Earlier today, totally off the cuff I posted the following on a message board for mothers that I’m a part of:
Lately I’ve been exploring the idea of quitting motherhood as I have known it. I’m sick of being everyone’s maid/servant/lady-in-waiting. I think prior to motherhood I had this idea of having a child to leave a legacy – like prized roses that you carefully prune, water and feed. Of course I was a whole person without children but there was some sense of “completeness” I thought I’d feel from becoming a mother. Then it took long years to conceive and somehow that idea grew and became even more romanticized during this time.
But now my oldest is almost 10 years old and I have two other children plus two step-children and this motherhood martyrdom thing is for the birds. At dinner time I scurry around preparing dinner and then everyone sits and the second I have time to sit, everyone needs drinks so I hop to attention. In the mornings when I want to drink my coffee in peace, everyone is hungry or late or needs to be changed and again I step to the plate. I am exhausted and just done.
The thing is that I’ve hesitated to say this out loud for a long time because it sounds harsh. It sounds like I don’t love my kids or I don’t want to be there for them. There’s a guilt that comes with being a mom – you’ll never be good enough or never give up enough or there might be needs you can’t meet. Well I’m here to call bullshit on that guilt. What’s more is that I’m here to stipulate that my kids might DO BETTER without me as maid/servant/lady-in-waiting. Maybe they will learn self-direction and get their own drinks. And then they will gain confidence knowing they can do it. Or maybe they will gain patience and wait till I am able to get them a drink.
My kids will always know I love them and would do anything for them but maybe they need to learn that sometimes it will be on my time, not theirs.
I typed the post as I was putting my youngest down for a nap, after teaching my oldest child Social Studies and before finishing an essay for a class I’m taking. I’m not sure where it came from other than my frustration with The Way Things Are and, like many things I write, it simply flowed out of me taking on a life of its own. Usually when I get out of the way, the truth comes. In this case, its clear that I’ve been thinking about this quite a bit, even if just unconsciously and as my children get older, I’m realizing that my servitude isn’t doing them any good.
The comments on my post varied from advice about chore charts to cliché tangential thoughts on “husband as child.” Many of the comments were simply along the lines of “preach it, sister!” Then a new friend replied with gratitude for exposing the reality of motherhood. And it hit me: we don’t talk about the seedy underbelly of parenthood enough. Sure there are “mommy blogs” and articles about depression and parenthood. We speak with humor about the things our kids put us through, but in the end, it is expected that our stories will always be bookended by statements about how wonderful kids are and how our worlds are filled with awe because of them. And of course, our kids can be wonderful and our worlds ARE often filled with awe because of them, but many times (sometimes a majority of the time), they are complete leeches.
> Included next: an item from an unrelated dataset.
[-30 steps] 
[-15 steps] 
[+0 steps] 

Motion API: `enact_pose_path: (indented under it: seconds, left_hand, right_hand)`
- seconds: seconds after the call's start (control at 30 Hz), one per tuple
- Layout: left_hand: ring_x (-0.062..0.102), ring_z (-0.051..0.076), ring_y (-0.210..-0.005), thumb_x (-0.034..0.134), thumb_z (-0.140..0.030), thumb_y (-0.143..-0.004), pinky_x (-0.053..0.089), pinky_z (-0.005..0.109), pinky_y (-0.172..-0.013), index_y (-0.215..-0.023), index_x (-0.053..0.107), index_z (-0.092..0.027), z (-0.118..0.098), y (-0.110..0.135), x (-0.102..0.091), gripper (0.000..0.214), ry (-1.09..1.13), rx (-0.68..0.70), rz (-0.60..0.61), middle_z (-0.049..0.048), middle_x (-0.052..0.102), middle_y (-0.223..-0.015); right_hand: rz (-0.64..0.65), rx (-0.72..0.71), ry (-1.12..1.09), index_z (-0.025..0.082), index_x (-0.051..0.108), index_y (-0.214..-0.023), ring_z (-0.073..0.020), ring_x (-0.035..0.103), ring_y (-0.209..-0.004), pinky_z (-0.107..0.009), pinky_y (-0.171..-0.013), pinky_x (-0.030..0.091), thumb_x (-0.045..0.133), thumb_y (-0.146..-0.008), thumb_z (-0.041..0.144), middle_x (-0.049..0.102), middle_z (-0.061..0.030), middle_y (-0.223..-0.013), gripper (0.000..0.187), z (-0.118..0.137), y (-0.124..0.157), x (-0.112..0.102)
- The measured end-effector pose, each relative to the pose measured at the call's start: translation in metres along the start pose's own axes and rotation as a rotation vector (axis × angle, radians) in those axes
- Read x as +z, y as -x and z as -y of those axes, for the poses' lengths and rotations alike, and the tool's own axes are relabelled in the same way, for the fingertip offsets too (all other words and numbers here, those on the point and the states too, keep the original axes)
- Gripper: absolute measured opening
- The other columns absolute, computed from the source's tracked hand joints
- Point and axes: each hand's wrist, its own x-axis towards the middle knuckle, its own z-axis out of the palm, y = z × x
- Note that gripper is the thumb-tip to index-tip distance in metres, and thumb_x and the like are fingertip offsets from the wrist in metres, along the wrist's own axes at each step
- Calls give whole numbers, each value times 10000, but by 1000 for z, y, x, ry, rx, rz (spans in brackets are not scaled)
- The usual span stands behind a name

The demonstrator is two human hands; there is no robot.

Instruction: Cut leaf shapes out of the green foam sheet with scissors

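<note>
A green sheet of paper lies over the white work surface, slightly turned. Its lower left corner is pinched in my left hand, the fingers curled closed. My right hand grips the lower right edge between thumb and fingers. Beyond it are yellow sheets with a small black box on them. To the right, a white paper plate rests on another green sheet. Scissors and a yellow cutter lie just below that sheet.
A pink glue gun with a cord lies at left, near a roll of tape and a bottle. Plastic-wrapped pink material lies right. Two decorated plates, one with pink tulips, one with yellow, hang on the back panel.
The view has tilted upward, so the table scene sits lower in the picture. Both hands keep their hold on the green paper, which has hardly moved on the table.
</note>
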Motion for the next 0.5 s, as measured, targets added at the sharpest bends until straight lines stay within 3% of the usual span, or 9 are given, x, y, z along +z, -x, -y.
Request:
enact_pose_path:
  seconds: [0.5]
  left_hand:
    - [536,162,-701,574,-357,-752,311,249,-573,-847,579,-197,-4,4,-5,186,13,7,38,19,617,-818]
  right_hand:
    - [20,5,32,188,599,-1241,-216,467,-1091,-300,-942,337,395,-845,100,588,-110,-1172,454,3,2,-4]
Often, as we go through the numb motions of dinner and bedtime, we wonder what we got ourselves into and who we’ve even become. We find ourselves in a fantasy about child-free life – all that fantastic freedom – and we question ourselves: What were we thinking?
And then we feel guilty. This is what we wanted after all and this is what many of us longed for. These children have allowed for greater connection to the world. They show us stripped down parts of ourselves – they mirror our wit and sarcasm, our senses of caution or of risk; they have our pinkies and our eyes. They blow us away with their observations and expose our made-up answers to their existential questions. So there’s this canned idea that we’re supposed to be grateful for every moment: seize the day, live for each minute and so on. But that’s not real. That’s not taking into account humanity. That’s not honest.
So I’m joining (starting?) a campaign of parental honesty. It is time to acknowledge our diverse humanity. Can we start by assuming that we love our children to the ends of the earth; more than the warmth from the sun, more than our hearts can hold and, once we’ve made that assumption, can we set it aside and just be honest with each other about how hard it is? Can we find solidarity with one another, especially as mothers, and talk in real terms about how being a mother sometimes creates a feeling of incongruity with who we actually envision ourselves to be? Can we talk about how our children challenge us and suck every bit of energy we have and how sometimes we just want to walk away? I am convinced that if we can talk about the nitty-gritty of it all, we will find new support within each other and release judgment. It’s time to be real, people.